感染初期の提示症状として神経系の関与がある患者は、誤診される可能性があり、不注意でウイルスを拡散させてしまう可能性がある。

さらに、SARS-CoV-2が咳、倦怠感、発熱などの初期症状から呼吸困難に至るまでに要する時間は約5日であり、これはウイルスが呼吸制御に関与する髄質ニューロンに侵入して損傷を与えるのに十分な長さであることが研究で示唆されている(4、55)。
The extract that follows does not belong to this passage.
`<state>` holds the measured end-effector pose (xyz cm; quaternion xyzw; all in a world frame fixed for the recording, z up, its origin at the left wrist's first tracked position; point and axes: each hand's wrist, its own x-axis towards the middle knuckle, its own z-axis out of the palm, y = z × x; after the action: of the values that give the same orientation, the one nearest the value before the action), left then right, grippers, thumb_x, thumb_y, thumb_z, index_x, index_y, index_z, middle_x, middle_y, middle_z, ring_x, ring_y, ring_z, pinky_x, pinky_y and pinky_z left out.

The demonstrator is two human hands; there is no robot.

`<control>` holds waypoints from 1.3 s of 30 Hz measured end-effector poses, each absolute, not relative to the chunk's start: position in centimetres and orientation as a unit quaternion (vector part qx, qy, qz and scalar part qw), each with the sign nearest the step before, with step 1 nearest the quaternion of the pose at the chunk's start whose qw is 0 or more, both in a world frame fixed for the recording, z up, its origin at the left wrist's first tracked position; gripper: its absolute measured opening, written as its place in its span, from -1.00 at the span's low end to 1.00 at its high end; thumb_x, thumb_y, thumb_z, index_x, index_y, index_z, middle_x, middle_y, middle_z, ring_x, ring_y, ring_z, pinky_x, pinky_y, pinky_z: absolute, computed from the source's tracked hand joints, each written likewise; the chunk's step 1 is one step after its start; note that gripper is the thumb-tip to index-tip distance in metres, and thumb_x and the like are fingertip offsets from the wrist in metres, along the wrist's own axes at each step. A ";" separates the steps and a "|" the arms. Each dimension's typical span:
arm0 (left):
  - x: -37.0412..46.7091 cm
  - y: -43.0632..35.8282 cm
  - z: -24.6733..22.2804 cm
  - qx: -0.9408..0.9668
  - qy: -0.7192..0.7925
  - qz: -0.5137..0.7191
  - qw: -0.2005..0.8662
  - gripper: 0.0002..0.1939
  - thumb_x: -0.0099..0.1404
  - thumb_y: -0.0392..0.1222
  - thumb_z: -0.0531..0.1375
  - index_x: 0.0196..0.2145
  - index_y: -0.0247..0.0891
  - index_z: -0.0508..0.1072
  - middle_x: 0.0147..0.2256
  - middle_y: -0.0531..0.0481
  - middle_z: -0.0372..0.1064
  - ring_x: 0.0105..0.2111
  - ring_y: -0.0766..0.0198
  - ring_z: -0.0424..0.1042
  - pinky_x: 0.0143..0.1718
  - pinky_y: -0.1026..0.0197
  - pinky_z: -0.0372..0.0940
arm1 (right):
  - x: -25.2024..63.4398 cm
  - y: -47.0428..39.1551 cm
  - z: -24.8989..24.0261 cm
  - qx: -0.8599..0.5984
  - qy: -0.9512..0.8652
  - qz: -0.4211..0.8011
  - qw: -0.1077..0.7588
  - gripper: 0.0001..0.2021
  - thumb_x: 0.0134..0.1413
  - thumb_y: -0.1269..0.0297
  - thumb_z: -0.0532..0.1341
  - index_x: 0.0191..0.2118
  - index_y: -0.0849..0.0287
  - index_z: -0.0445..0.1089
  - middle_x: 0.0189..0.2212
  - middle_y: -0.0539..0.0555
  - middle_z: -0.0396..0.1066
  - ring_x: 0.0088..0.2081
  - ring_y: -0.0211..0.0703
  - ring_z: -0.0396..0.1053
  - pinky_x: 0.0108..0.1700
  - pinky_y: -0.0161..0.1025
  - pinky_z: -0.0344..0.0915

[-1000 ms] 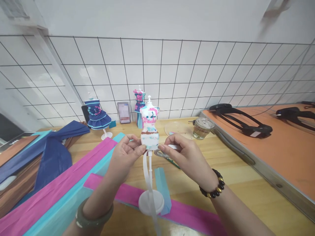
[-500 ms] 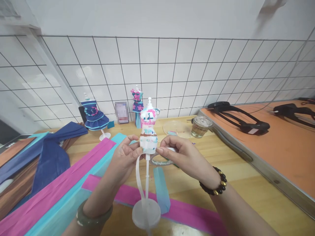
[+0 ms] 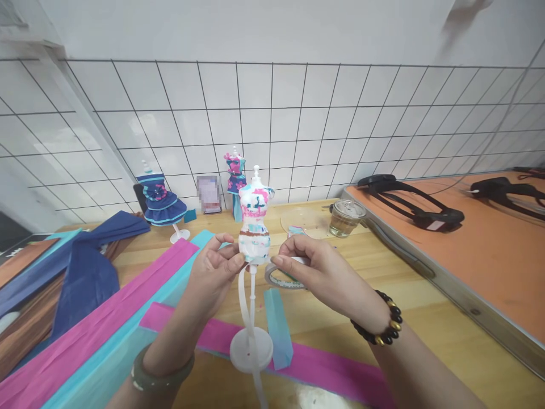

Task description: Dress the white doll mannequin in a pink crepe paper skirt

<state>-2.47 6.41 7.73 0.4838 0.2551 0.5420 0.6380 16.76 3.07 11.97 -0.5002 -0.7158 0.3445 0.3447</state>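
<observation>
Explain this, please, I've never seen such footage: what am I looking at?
There is no machine. One camera on a person's head took every picture, looking forward and down. You see that person's bare left hand and right hand, fingertips at the lower edge of a colour-marked white dress form. A pale strip hangs below it, and a tape roll shows beneath the right hand; what each hand grips is hard to tell. On the wooden table lie pink strips and dark blue strips; behind stand two dressed forms and a glass cup.
</observation>
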 end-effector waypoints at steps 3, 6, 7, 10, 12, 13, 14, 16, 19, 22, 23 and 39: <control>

したがって、医療提供者と神経内科医は、本疾患の神経学的症状を注意深く観察し、パンデミック地域の患者を評価する際には、高い疑いの指標を持たなければならない。場合によっては、患者との対面診療に代えて、遠隔神経学が臨床状態をモニターすることが有用な場合もある。

 

今後、本疾患の進行における神経系の関与を明らかにするためには、死後の脳の検査が、ウイルスの神経学的メカニズムを理解する上で貴重な一面となるかもしれない。

現在のところ、この病気に感染することを恐れて解剖はほとんど行われていない。さらに、病気から回復した患者のより包括的な神経学的追跡調査は、病気の長期的な神経学的影響をスクリーニングし、命を救うために必要とされるかもしれない。